= Vitus Miletus =

German theologian (1549–1615)

Vitus Miletus (surname originally Möller) (born in 1549 at Gmünd, Swabia, died 11 September 1615 at Mainz) was a German Roman Catholic theologian.

==Life==

He studied at the German College, Rome, from 1567 to 1575. On 28 October 1573, when he was dean of the students, Miletus gave a short address before Pope Gregory XIII, when the Pope was visiting the newly organized academy. Miletus was ordained in St. John Lateran on Easter Saturday, 1575, and returned to Germany in the summer of that year; on his way home he was made doctor of theology at Bologna (11 June 1575).

He was summoned to Mainz by the Elector Daniel Brendel von Homburg, where he was active in the reform of the clergy. From there he was sent by the elector to Erfurt, to assist the suffragan bishop Nicolaus Elgard in his efforts for the restoration of Catholicism. His sermons on the doctrine of the Eucharist, preached at Erfurt in Lent, 1579, involved him in sharp controversy with the Protestant preachers.

He was sent to Rome in 1582 to bring the pallium for the new archbishop, Wolfgang von Dalberg. The latter brought him back again to Mainz, and employed him on his affairs, notably on the visitation of monasteries. Also in 1601 and 1604 he brought from Rome the confirmation and the pallium for the succeeding archbishops, Adam von Bicken, and Schweikard von Cronberg.

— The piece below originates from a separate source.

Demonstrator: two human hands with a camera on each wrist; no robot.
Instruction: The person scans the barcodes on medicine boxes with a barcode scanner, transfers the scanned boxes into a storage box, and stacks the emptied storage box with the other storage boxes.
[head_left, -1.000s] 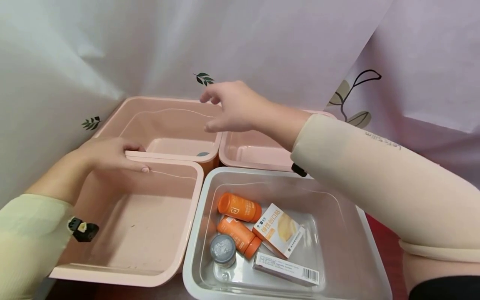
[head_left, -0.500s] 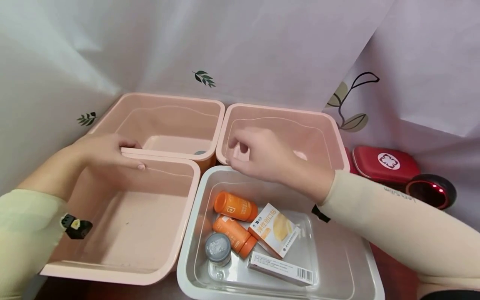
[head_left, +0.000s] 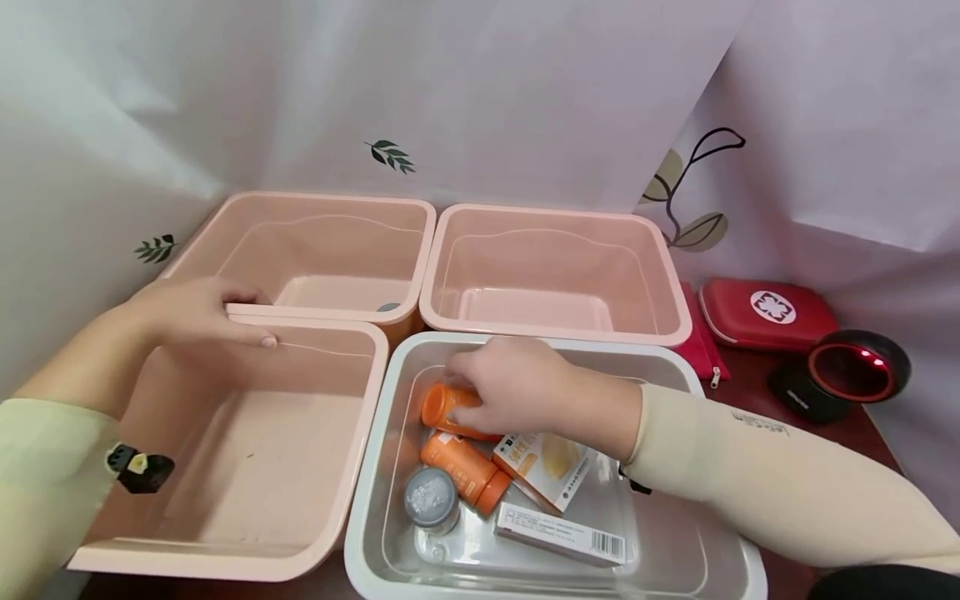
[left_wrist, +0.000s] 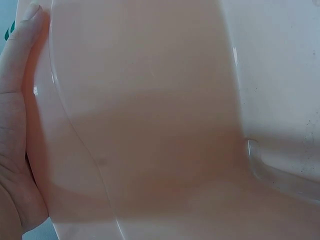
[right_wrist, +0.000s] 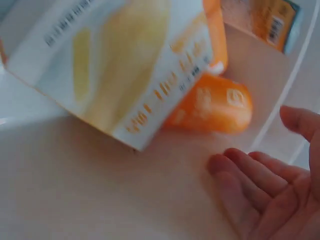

He wrote and preached, defending the Catholic faith, until his death. He was provost of St. Moritz, dean of the Liebfrauenstift, canon of St. Victor's and St. Peter's, all in Mainz; and canon of St. Severus' at Erfurt. After 1575 he also had a canonry in the cathedral chapter at Breslau. He did not visit Breslau until 1599, and then only for a short time, while taking part in the election of a bishop; he then went to Rome to bring the confirmation of the elected bishop.

==Works==

His polemical and apologetic writings are:

- "De festo Corporis Christi in honorem Jesu Christi" (Mainz, 1580);
- "Augenschein des Jesuiter Spiegels, so neuwlich zu Erffurdt in truck aussgangen" (Cologne, 1582);
- "De sacramentis, mille sexcenti errores, vaniloquia et cavillationes eorum, qui hoc tempore ab Ecclesia secesserunt catholica, cum brevi eorum refutatione; plerique collecti ex Kemnitio" (Mainz, 1593);
- "Brevis discussio et refutatio sexcentorum errorum, quos duo Praedicantes Saxonici Tilemannus Heshusius et Joannes Olearius Pontificiis hoc est Christianis Catholicis vanissime hactenus attribuerunt" (Mainz, 1604).